But behind the facade of respectable middle-age lies a turbulent and violent past. For Tom Badgerlock is actually FitzChivalry Farseer, bastard scion of the Farseer line, convicted user of Beast-magic, and assassin. A man who has risked much for his king and lost more…

Then one Winterfest night a messenger arrives to seek out Fitz, but mysteriously disappears, leaving nothing but a blood-trail. What was the message? Who was the sender? And what has happened to the messenger?

Suddenly Fitz’s violent old life erupts into the peace of his new world, and nothing and no one is safe.

http://www.goodreads.com/book/show/19288321-fool-s-assassin


Thoughts: I’ve had this book waiting on my shelf for ages now, and finally decided to try it this week. Having not read any Robin Hobb before, (I probably should have, seeing as this is like the 4th series in the collection, but did I know that when I started? Nope) Anyway, it was a vast world that had been created, and I really look forward to reading more in the series, and the rest of the Realms of the Elderings.

“That, I think, is the shock of any relationship ending. It is realizing that what is still an ongoing relationship to someone is, for the other person, something finished and done with.”
― Robin HobbFool’s Assassin

When I began, I will admit, it was difficult to really get into the story. I think maybe it would have made more sense if I had read the books before it, but to me, it was just a jumble of names, and their relationships with other names. Especially the prologue. I was so confused as to what was going on, but, having read other giant fantasy series before, like Lord of the Rings and Eragon, I knew this was a sign of an intricate world that I would get to know. And get to know it, I did. After the first few chapters, I was getting really into it, and found it hard to put down.

“I will always take your part, Bee. Right or wrong. That is why you must always take care to be right, lest you make your father a fool.”
― Robin HobbFool’s Assassin

I did find that I was sort of just reading, and absorbing the words, and nothing was actually happening, but weirdly, I still felt compelled to read it. Really, most of Fool’s Assassin is just a recount of Fitz, Molly, and their household’s life. And with any other book, wouldn’t this be really boring? I don’t know whether their lives were just exciting, or it was a clever way of slowly building tension, up until about the last 3 chapters. And then everything happens. I found myself hunched over trying to read faster than I actually could, cramming the last pages in as I found out what happens finally. And then it finished. Aaaand I don’t have the next book!! Note to self: Do not start an exciting series, when you only have the one book. Not a good idea. Until I get the next one, I’ll just have to distract myself with some others.
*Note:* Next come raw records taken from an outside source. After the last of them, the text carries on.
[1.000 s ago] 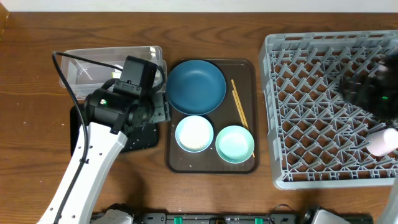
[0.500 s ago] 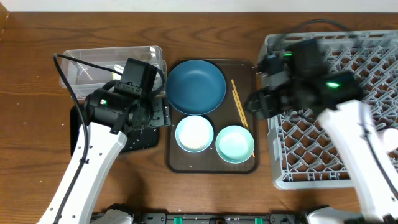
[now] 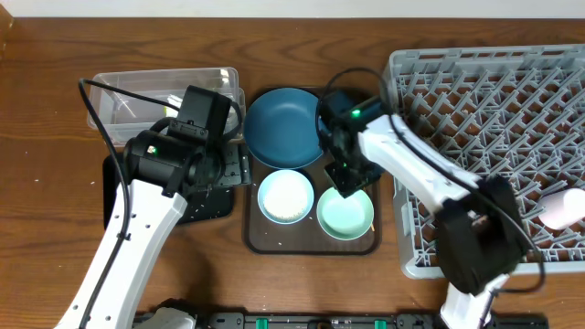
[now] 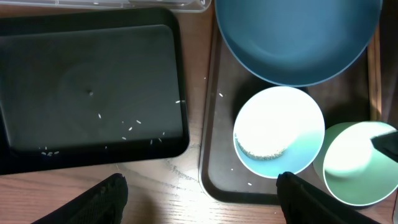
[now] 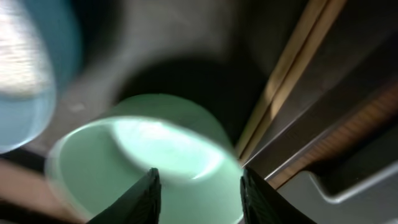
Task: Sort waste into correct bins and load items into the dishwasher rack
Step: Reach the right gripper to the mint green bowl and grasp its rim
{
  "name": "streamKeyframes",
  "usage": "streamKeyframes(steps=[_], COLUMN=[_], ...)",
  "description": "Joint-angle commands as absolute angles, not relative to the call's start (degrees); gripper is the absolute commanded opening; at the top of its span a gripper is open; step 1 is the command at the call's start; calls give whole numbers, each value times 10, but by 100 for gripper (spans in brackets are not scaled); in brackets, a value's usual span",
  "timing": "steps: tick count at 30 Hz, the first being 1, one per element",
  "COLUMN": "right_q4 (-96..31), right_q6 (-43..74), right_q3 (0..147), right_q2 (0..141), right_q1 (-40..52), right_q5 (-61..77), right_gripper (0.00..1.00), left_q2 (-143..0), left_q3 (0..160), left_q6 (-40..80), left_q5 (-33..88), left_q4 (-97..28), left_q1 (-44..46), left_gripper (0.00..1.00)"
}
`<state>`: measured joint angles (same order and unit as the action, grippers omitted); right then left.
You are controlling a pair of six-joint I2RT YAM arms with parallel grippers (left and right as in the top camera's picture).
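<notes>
Dark-blue dish (image 3: 287, 126), plain and even in tone; pale-blue bowl (image 3: 288, 190) with a white rice heap (image 4: 261, 146) inside; mint-green bowl (image 3: 345, 217), unpatterned; glossy black tray (image 4: 87, 62) flecked with scattered white grains; dark brown tray (image 3: 274, 241); chopsticks (image 5: 292, 74) in light tan wood; light-grey rack (image 3: 475, 57) with a criss-cross grid; the cup (image 3: 559, 208) at the frame's edge looks pinkish-white; clear, colourless tub (image 3: 164, 75); reddish-brown wood-grain table (image 3: 46, 201).

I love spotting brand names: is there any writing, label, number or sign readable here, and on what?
None readable.
The dark-blue dish, pale-blue bowl, mint-green bowl, black tray and grey rack show no print.
The contents of the clear tub are too small to tell.
</notes>
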<state>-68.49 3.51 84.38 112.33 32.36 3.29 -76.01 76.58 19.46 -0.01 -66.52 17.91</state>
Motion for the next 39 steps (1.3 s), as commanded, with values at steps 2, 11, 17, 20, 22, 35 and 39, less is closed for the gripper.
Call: streamKeyframes(steps=[2, 11, 17, 20, 22, 35, 39], right_q4=[-688, -690, -701, -700, -700, -698, -691], right_q6=[77, 86, 88, 88, 88, 94, 94], right_q3=[850, 849, 840, 830, 826, 826, 830], right_q2=[1156, 1163, 1163, 1163, 1163, 1121, 1047], right_q1=[329, 329, 329, 329, 329, 324, 304], right_q5=[-27, -49, -49, -49, -49, -43, -43], right_gripper=[36, 27, 11, 7, 1, 1, 1], left_q2=[-760, -760, -760, -760, -760, -760, -760], left_q3=[767, 767, 767, 767, 767, 767, 767], left_q6=[191, 191, 191, 191, 191, 191, 191], left_q5=[-7, -7, -7, -7, -7, -7, -7], left_q4=[-668, -667, -667, -667, -667, -668, -668], left_q1=[179, 179, 179, 179, 179, 179, 179], left_gripper=[80, 80, 80, 80, 80, 80, 80])
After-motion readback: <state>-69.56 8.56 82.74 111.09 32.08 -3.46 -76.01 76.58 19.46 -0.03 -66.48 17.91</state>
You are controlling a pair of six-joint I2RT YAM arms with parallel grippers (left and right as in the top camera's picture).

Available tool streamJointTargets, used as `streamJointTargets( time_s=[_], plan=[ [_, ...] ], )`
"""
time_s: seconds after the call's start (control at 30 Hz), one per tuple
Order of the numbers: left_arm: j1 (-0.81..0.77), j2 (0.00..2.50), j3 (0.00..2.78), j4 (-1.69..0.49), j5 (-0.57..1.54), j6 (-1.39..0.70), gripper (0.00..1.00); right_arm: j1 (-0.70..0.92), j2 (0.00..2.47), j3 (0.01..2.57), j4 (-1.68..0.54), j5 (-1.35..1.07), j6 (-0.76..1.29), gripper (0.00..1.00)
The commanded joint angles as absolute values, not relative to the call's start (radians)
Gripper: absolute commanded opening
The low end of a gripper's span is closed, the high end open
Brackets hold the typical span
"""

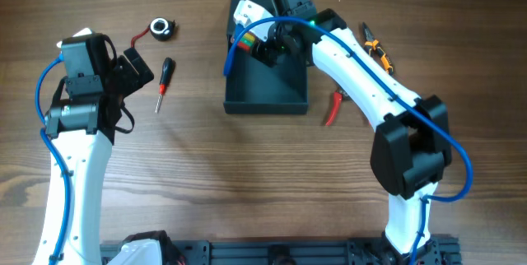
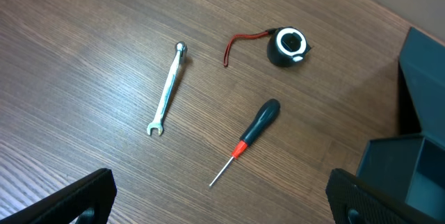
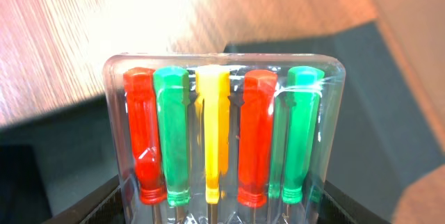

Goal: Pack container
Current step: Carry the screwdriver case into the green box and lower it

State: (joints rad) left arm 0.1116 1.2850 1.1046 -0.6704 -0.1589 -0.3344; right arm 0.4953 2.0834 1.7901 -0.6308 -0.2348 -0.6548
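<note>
The right gripper [image 3: 222,210] pinches a pack of bright screwdrivers [image 3: 222,140] above the container [image 1: 268,92]; the left gripper [image 2: 222,203] is spread.

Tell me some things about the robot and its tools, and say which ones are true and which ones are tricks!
1. The right fingers hold a clear pack of coloured screwdrivers. True.
2. The yellow handle sits in the middle of that pack. True.
3. The left fingers hold the wrench. False: they are open and empty, and the wrench lies on the table.
4. The tape measure is inside the container. False: it lies on the table, outside the container.
5. The black-handled screwdriver lies on the table. True.
</note>
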Motion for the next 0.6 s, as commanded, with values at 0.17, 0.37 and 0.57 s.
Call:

“Time is an unkind teacher, delivering lessons that we learn far too late for them to be useful. Years after I could have benefited from them, the insights come to me.”
― Robin HobbFool’s Assassin

But, as I was saying, it is not a usual story structure, I can’t actually pick the part where the tension starts, and then where the climax is, or whether it really ends at all. It’s sort of all one big complication.

“You’ll do well, if you don’t mire in self-pity. Self-pity only gets you more of the same. Don’t waste time on it.”
― Robin HobbFool’s Assassin

Before I give too much away now, let’s talk about something else. The language used was really clever, for example when Fitz talks about his ‘cub’. Before this book begins, Fitz is part of an inseparable group of friends, one of them being his Wolf, Nighteyes. Nighteyes is long dead in this book, but his spirit still comes through in Fitz when someone needs protecting, and his mannerisms become more wolf-ish. I really enjoyed this aspect.

I didn’t particularly like how many times he stuffs up, and had a few face-palm moments on Fitz’s behalf. After the first couple, I got the sense that in some parts of his life (sorry if I’m being a little vague, I’m trying not to spoil it) Fitz was uncomfortable, and of course makes a few mistakes. And then he keeps doing it, and it seemed to take up a large portion of the story, and got a bit repetitive.

For now, I just need the next book so I can find out what happens. Beware, cliffhanger ending!!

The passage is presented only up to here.